O receio de um conflito nuclear não escapa nem aos países militarmente mais bem equipados, como é o caso da China, que concebeu o bunker subterrâneo mais profundo do mundo. Localizado no Centro de Comando Militar em Pequim, encontra-se a 2 mil metros de profundidade e tem capacidade para abrigar um milhão de pessoas.
O cofre da Noruega Com o aumento dos riscos de uma crise climática e de conflitos à escala global, os bunkers são hoje considerados uma peça importante para assegurar a vida no planeta. Não só numa perspetiva de proteção da população, mas também no que se refere à subsistência. É sobretudo neste campo que os bancos de sementes são cada vez mais um recurso inestimável que poderá um dia evitar uma crise alimentar mundial.
Duas em cada cinco espécies de plantas do mundo estão em risco de extinção e, embora a comunidade científica estime que existam pelo menos 200 mil espécies de plantas comestíveis, dependemos de apenas três – milho, arroz e trigo.
Apelidado de “cofre do juízo final” ou “arca de sementes de Noé”, o Silo Internacional de Sementes de Svalbard, na Noruega, alberga mais de 1,14 milhão de amostras de sementes de cerca de 6 mil espécies de plantas diferentes.
Enterrado numa camada de gelo e rocha que formam o permafrost daquele arquipélago norueguês, a esperança é que as amostras neste banco de sementes permaneçam congeladas, salvaguardando a biodiversidade em caso de uma catástrofe.
O bunker secreto em Monsanto Em situação de crise, em Portugal conhece-se apenas a existência de dois bunkers no pulmão de Lisboa, no parque de Monsanto, que têm como objetivo principal o controlo e comando militar.

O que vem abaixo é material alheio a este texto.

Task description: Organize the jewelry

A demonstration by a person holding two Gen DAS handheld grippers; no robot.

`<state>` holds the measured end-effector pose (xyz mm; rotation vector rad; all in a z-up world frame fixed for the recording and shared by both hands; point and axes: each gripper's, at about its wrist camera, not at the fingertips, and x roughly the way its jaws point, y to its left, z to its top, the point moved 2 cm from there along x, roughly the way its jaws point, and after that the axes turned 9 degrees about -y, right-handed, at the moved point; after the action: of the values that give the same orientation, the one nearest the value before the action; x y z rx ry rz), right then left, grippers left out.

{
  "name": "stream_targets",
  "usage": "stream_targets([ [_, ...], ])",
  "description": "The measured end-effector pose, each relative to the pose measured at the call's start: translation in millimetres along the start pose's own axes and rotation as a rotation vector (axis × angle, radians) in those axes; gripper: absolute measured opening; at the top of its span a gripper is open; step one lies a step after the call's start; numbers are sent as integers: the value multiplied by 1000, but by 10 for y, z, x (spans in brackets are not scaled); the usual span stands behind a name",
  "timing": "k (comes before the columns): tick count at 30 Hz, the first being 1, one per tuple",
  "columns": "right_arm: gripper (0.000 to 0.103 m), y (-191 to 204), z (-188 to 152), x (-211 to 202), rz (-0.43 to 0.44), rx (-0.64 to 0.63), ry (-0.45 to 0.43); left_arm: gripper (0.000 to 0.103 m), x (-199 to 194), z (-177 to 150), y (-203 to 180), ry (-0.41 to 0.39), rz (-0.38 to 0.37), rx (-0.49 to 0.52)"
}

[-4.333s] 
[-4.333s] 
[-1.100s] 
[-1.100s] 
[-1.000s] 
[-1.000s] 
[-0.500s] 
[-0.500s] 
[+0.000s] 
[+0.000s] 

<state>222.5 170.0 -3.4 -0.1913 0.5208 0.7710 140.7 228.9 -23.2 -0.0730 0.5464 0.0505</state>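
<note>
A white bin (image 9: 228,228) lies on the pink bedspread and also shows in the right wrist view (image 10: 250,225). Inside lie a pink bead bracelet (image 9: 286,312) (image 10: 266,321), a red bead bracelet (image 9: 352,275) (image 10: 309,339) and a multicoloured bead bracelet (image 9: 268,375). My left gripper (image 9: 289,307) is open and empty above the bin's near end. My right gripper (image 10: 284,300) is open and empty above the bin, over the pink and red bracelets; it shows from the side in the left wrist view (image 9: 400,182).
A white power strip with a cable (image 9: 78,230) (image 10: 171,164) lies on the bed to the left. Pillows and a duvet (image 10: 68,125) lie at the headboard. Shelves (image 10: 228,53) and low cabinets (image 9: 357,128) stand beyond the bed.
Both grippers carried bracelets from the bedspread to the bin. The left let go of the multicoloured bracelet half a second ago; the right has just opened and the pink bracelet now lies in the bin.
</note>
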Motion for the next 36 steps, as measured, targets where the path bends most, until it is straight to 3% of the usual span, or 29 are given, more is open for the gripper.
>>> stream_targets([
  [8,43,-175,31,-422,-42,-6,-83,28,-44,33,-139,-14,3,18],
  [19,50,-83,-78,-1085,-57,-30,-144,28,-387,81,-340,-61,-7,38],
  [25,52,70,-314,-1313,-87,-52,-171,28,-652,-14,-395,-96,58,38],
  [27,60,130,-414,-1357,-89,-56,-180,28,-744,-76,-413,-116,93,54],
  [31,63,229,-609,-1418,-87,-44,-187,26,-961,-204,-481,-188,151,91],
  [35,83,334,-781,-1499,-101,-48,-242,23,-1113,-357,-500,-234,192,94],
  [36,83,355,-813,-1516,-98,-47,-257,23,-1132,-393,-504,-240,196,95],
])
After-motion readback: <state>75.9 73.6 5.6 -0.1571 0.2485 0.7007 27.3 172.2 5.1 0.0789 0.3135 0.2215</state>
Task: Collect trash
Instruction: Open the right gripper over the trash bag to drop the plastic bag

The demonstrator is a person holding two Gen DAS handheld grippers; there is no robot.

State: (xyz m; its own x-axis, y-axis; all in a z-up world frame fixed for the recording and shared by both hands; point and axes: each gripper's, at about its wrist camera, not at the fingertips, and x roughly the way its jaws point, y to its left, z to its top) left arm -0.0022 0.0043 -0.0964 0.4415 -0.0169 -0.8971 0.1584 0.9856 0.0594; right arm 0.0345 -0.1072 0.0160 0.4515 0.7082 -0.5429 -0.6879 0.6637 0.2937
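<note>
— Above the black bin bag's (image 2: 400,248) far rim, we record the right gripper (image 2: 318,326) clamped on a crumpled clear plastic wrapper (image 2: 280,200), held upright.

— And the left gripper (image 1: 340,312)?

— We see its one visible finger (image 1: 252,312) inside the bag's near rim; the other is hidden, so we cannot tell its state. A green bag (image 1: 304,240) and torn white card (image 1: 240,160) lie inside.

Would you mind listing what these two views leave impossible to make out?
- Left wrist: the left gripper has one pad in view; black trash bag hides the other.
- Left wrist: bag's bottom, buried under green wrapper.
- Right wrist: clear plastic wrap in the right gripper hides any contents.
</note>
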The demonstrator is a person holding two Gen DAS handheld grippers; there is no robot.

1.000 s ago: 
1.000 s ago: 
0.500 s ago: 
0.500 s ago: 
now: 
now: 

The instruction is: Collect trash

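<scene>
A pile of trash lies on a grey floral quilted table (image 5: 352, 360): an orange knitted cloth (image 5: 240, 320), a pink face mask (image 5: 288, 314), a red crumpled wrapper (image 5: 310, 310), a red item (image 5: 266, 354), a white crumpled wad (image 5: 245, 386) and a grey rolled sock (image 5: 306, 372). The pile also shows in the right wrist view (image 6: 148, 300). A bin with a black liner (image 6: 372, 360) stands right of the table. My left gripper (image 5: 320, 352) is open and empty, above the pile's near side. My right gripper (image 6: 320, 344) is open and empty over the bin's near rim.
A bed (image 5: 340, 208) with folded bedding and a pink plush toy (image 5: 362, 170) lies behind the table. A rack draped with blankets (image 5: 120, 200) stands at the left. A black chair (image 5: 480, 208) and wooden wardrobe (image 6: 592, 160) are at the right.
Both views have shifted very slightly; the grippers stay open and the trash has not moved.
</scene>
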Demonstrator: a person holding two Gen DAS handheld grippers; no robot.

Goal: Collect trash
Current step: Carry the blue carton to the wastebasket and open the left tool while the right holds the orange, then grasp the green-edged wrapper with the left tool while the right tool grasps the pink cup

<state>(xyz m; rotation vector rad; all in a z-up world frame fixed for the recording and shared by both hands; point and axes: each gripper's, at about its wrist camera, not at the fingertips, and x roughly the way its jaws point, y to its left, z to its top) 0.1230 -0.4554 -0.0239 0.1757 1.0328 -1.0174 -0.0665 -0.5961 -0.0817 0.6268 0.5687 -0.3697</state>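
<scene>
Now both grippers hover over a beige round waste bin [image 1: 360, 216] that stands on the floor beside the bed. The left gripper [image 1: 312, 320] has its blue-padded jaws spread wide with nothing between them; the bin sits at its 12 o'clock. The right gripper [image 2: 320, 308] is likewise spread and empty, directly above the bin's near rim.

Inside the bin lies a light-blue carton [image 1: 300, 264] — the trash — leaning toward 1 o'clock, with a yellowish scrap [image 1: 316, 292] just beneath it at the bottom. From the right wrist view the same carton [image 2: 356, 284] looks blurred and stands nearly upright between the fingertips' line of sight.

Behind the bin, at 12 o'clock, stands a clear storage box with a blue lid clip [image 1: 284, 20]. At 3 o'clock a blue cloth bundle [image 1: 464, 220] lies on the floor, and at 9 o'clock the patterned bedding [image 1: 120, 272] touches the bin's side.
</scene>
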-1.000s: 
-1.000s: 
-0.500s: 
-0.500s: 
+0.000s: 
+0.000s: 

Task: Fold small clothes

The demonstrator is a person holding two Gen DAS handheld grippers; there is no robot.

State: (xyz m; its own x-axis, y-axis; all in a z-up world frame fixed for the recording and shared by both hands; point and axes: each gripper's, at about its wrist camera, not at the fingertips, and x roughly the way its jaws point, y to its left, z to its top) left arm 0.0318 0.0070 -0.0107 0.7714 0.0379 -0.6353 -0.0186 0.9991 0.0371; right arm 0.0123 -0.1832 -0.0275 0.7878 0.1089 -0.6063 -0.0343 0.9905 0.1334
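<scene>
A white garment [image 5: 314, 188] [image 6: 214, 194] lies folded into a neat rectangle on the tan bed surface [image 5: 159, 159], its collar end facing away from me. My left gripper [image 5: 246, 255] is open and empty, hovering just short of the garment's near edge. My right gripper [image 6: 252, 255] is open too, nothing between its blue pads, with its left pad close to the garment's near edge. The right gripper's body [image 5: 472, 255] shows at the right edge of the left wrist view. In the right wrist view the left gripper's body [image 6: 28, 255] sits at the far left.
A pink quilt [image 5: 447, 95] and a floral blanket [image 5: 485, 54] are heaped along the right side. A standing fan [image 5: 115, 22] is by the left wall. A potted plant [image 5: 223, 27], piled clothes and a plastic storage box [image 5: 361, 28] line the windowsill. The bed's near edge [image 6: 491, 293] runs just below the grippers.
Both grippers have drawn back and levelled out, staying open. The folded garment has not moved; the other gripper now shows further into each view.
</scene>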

No entanto, se isso for solicitado à Força Aérea, poderão ser adaptados em tempo recorde para receber as mais altas figuras do Estado, como o primeiro-ministro e o Presidente da República – transformando-se assim no cérebro militar e político do país.
Se a lotação não for superior a 40 pessoas, os dois espaços subterrâneos têm autonomia para garantir a sobrevivência de quem lá estiver durante 30 dias. Equipadas com sistemas de telecomunicações, filtragem de ar, geradores e mantimentos, são as únicas instalações do país desenhadas para a sobrevivência em situações NBQ (Nuclear, Biológicas e Químicas).
Um dos espaços concentra a área de controlo militar, ou seja, onde chega toda a informação do tráfego aéreo, civil e militar, e toda a informação dos sensores de defesa aérea. No outro bunker estão as estruturas de apoio, como por exemplo os quartos.
A entrada é estritamente reservada a militares autorizados e as exceções têm de ter luz verde do chefe do Estado-Maior-General das Forças Armadas. E quem lá entra está sujeito a um protocolo de segurança apertado: são proibidos telemóveis, computadores ou tablets no interior.